E.g.- Bhil, Munda, Santhals etc. Bose argues that the absorption of tribes
by the wider society was connected to a material advantage to both. The
material base of a tribal community because of a sudden population
expansion led to a precarious situation in which the tribes sought
economic security by aligning themselves with the wider society. This was
granted by the wider society on the condition that the tribes took the
lowest position within it. Bose was criticized for dwelling too much on the
symbiotic relation between the two and not on the asymmetrical and
exploitative character.
In conclusion, Beteille is of the opinion that the historical approach should
be more favoured than the evolutionary approach in terms of defining and
identifying tribes as in the Indian case, where tribe and civilization has coexisted, tribes have stood more or less outside the Hindu civilization and
they were all not at the same stage of evolution.

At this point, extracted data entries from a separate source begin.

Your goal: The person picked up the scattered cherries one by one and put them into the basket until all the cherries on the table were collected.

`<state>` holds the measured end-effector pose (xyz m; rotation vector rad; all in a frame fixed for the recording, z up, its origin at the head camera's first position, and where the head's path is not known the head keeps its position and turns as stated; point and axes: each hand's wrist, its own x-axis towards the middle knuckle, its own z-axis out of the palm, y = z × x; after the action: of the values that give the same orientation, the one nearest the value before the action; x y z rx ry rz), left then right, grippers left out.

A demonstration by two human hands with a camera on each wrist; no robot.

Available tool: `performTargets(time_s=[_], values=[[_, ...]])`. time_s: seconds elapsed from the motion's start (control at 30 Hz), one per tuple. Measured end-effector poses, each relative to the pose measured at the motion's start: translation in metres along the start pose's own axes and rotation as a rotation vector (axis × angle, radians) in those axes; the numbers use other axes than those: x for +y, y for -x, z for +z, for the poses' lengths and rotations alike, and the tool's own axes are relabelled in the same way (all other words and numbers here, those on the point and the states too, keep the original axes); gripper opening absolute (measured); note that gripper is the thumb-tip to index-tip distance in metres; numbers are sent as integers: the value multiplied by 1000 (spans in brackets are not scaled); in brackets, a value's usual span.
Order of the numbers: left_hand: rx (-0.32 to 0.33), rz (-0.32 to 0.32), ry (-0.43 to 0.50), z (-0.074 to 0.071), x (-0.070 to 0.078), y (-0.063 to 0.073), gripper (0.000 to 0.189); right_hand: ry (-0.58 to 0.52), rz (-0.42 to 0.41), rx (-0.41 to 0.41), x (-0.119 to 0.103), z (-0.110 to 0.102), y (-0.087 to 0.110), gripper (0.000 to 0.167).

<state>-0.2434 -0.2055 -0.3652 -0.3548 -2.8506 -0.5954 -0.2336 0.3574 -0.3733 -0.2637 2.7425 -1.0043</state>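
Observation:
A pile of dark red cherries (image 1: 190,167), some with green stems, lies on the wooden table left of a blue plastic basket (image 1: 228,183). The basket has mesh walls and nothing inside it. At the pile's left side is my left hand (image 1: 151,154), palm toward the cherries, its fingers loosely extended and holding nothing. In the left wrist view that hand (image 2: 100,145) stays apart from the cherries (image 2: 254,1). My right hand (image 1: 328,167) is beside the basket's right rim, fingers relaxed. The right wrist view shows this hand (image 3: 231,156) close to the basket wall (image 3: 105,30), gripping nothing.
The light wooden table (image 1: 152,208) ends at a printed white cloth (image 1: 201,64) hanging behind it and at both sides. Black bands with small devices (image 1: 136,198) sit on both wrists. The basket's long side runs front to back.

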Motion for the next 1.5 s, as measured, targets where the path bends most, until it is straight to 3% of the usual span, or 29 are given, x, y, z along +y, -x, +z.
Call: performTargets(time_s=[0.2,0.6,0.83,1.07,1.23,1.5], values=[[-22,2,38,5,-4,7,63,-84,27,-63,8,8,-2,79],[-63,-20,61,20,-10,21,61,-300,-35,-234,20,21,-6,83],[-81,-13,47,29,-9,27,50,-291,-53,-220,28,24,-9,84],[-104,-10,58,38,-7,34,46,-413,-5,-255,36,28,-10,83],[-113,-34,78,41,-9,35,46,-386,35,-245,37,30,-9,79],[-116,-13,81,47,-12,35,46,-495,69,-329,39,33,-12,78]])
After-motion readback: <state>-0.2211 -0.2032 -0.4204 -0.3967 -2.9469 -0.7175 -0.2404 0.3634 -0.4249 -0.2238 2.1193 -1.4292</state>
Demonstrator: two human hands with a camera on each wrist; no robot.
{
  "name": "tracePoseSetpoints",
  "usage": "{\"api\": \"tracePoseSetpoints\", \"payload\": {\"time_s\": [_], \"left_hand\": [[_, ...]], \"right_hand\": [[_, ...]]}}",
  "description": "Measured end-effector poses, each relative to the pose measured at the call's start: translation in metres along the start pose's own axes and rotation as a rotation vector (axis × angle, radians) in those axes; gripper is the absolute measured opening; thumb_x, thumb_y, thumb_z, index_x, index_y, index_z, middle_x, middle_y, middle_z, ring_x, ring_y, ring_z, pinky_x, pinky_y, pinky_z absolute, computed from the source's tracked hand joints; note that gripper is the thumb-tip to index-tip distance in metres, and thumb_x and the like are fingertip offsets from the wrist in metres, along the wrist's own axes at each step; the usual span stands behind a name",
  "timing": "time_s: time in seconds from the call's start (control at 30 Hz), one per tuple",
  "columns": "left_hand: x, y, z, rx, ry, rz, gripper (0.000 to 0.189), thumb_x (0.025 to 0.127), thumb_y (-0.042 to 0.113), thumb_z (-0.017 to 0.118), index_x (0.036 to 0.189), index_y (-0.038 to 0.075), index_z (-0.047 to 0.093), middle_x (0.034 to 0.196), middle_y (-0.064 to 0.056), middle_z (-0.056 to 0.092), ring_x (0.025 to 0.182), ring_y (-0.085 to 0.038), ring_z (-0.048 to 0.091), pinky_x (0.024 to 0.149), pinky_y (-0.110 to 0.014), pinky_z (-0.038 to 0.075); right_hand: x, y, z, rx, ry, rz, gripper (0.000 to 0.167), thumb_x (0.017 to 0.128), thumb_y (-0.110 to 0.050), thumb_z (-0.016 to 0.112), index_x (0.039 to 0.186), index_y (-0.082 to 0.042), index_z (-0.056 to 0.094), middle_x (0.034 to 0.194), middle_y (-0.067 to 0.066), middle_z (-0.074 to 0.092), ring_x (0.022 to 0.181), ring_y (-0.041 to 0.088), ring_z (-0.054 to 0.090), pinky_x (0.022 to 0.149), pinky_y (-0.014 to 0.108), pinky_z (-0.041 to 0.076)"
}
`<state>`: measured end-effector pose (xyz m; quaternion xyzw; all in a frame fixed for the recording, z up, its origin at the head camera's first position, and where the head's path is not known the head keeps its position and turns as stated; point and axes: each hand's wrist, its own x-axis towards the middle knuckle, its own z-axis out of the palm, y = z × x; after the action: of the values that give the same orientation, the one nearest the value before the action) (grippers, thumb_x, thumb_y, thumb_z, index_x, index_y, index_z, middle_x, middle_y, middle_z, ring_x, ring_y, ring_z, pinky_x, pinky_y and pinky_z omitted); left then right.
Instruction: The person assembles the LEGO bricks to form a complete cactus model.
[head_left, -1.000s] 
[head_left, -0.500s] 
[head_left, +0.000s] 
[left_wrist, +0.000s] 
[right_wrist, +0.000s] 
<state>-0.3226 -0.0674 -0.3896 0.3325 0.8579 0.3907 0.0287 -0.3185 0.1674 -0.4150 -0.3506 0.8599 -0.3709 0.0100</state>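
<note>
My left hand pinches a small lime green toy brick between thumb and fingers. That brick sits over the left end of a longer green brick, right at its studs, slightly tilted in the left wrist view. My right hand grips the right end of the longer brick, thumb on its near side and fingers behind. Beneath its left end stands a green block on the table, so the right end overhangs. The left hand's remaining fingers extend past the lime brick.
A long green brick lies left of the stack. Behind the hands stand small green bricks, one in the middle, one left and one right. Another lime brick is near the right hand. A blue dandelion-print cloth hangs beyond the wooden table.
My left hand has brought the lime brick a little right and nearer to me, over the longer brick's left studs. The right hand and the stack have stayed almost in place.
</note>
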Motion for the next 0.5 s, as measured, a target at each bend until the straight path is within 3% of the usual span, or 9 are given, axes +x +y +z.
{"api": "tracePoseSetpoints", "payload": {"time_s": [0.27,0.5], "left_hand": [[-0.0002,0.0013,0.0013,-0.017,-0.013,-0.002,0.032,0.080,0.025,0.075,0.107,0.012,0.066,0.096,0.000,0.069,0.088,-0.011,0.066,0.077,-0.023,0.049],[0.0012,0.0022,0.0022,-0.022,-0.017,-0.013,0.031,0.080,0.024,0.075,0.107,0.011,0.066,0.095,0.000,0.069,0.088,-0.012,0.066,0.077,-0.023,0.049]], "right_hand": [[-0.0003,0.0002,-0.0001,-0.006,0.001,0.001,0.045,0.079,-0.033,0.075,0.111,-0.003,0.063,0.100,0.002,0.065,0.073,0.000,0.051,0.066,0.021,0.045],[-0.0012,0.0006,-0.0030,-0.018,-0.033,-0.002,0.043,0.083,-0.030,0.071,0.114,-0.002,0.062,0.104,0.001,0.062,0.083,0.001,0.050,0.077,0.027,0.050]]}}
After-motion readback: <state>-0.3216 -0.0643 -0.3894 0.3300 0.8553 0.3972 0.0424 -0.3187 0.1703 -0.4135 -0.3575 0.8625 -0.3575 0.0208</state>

The process of designating or scheduling tribes in India began with the
British rule, especially with the 1931 census. There was a political
controversy regarding the same by British officials on one side arguing for
a need to mark the aboriginals from the rest of Indian society because of
their unique and distinct identity, and Indian nationalists arguing that the
aboriginals were very much a part of Hindu society. The Indian
Constitution finally accommodated both view-points recognizing tribes as
distinct from castes, but treating them as Hindus all the same. Thus, the
state lists and labels the tribes adopting several measures for its benefit,
and the tribes have in turn acquired new interest in being listed and
labelled. The Constitutional provisions have given to the tribal identity a
kind of definiteness with a legal sanction in its maintenance it lacked in
the past, leading to a substantial increase in tribal population in the recent
years. This assertion of tribal identity in the political domain can be
described as a process of retribalization.